The film is "blue sensitive," which was the only kind of film available before the 20th century but now is difficult to find. With this film, blue subjects such as sky or water are very bright in the picture, while other objects such as green trees go almost black. The combination of film and small aperture makes long exposures necessary. While James has used exposures anywhere from four seconds to 40 minutes long, the average time is two to five minutes. His equipment for achieving the correct exposure time includes a light meter and a stopwatch. Novices, suggested James, will have an easier time using panchromatic film, which is sensitive to all wavelengths of light.

Printing is key

Once the film is developed, the hard work of pinhole photography begins. "The real craftsmanship in pinhole is in the printing," James said; it can take three hours to print just one negative. Besides the standard developer and fixer, he uses two different toners to get just the chocolate-brown color he wants. He also uses a wide variety of light manipulations to craft a print. "The final print looks way different from the negative," James said.

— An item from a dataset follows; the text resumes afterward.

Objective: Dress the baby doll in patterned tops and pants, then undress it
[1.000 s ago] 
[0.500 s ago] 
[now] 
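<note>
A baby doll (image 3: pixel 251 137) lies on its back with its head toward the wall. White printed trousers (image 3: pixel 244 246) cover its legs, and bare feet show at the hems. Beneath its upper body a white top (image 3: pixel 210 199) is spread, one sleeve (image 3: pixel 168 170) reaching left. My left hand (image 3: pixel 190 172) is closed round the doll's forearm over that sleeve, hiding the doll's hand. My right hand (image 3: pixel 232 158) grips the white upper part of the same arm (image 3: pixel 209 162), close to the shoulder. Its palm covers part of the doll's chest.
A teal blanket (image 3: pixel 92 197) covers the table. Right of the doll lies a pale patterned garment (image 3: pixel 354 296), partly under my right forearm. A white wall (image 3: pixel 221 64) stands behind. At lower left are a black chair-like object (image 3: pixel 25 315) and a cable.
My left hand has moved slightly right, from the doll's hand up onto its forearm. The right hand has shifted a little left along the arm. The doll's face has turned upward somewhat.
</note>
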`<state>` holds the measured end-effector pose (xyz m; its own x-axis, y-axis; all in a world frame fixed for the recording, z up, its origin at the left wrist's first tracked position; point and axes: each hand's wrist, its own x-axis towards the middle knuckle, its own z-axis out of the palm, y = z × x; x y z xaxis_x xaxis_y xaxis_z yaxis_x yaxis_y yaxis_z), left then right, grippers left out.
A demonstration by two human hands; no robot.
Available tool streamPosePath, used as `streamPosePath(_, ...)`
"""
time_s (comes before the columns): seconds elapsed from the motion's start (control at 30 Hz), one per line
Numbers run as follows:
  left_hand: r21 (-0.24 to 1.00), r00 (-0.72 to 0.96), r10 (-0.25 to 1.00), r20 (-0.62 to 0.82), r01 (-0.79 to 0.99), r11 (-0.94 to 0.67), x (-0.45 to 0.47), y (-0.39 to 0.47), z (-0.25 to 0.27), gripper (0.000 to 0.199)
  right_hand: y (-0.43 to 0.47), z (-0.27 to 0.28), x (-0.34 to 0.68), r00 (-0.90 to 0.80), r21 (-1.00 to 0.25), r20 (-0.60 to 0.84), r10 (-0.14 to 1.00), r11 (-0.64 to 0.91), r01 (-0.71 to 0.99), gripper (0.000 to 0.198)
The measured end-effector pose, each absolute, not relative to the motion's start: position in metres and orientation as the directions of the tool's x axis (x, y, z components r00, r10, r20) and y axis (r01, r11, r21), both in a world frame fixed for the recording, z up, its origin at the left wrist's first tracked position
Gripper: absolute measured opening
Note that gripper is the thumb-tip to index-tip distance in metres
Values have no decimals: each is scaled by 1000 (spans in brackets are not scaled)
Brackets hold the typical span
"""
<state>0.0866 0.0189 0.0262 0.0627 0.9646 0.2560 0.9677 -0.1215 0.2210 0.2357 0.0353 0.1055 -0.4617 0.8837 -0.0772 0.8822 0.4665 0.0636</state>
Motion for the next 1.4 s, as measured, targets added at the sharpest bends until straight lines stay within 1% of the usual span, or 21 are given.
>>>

James has a day job at Fine Print in Fort Collins, so he does his pinhole work at night. He'll frequently pull all-nighters in the darkroom, and the process is so painstaking that a moonlight shift generally yields just 16 prints.

In this digital age, pinhole photography is indeed an anomaly. It takes time, there are no instant results and the artist doesn't know until the darkroom work is done whether the photo is a good one. But then, most good things are worth waiting for, and James' work is definitely worth the wait.